Faith? Just Go to the Store.

Have you ever gone to the refrigerator and said to yourself, “There’s nothing to eat?”

As a child, especially as a teenager, I remember being told to shut the door of the fridge. For five minutes I would just stand there staring. Who needs an air conditioner when you have a picky, hungry, spoiled teenager?

Adults do the same thing.

With my mother-in-law coming over for dinner (that’s a whole ‘nother story), I went to the fridge to see what to make. Upon opening the door, this is what I saw: milk, soft drinks, cheese, sweet pickles, and sour cream. There was literally nothing in there, or in the cabinets, with which to make an evening meal. So, I stared….and whined….didn’t want eggs….or carrots….or yogurt….especially with biscuits….until my wife said…

Just go to the store!

Wow! What a blessing we take for granted! “Just go to the store,” she says. No food? No problem – JUST go to the store. Somewhere a cow had given its life and was waiting for me to come pick out its remains from a cooler.

I go to the store, just like my wife suggested, and found everything we needed to grill some wonderful, 20% fat-filled, high-cholesterol comfort burgers on our Weber grill (cheap little one). On top of that, I picked up an onion, some buns, and a fresh, ripe tomato. Problem solved. No faith required.

“Give us this day our daily bread. … Therefore I say unto you, Take no thought for your life, what ye shall eat, or what ye shall drink…” – Matthew 6:11, 25a 

“God will provide.” Easy to say – hard to live.

In the early 90’s, when Romania was just beginning its walk with freedom, food was still a scarce commodity. Yet, whenever a guest like me would enter a home, the hosts would bring out the very best they had – ALL of it – and prepare a meal fit for, well, an American.  They really couldn’t afford it. In many cases, there was literally nothing left for the next day. So, in an effort to stop the madness, I tried to talk some sense into these over-hospitable people.

“Look,” I said, “you don’t need to do this…we’re fine…save this food for yourself…we won’t eat it all, so it would be a waste.”

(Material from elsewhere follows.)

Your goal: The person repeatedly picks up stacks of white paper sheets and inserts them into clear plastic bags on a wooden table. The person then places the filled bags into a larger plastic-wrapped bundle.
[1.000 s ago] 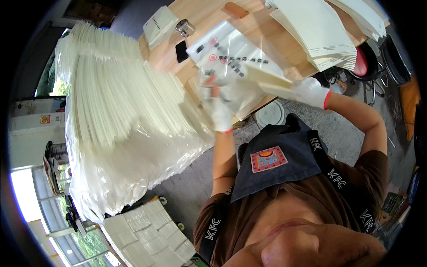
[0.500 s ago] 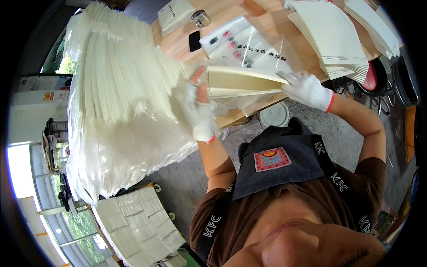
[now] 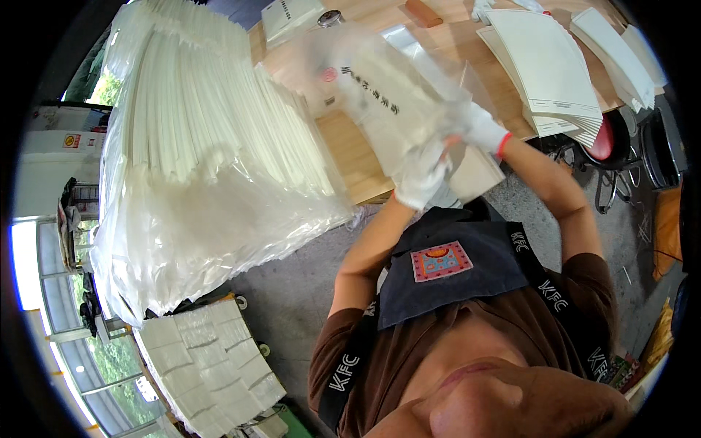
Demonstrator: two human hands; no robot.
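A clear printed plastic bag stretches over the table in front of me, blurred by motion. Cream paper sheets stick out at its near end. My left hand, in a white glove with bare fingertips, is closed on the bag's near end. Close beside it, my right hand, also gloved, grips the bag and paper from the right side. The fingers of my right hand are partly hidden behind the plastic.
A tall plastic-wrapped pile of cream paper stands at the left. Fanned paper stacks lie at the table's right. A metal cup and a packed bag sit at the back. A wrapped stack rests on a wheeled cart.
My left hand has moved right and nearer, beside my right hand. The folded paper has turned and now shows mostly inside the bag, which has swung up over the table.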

“No problem,” was the reply – from a teenage girl, no less – “God will provide.”

In my smug, self-righteous, experienced-in-the-terminology-of-the-faith kind of way I responded, “But you don’t understand…”

“No, YOU don’t understand” the young girl said with almost a sad look on her face. “Don’t worry about us, because when this food is gone, there will be more.”

She said, “You see, the food you are eating now was not here yesterday, and we didn’t even know where it was coming from. We ate all we had yesterday, but God provided us with food for today. So, there may be nothing left after today for tomorrow, but that is no problem. He brought us food for yesterday and today, and He will take care of tomorrow.”

That’s what I call faith! We just go to the store.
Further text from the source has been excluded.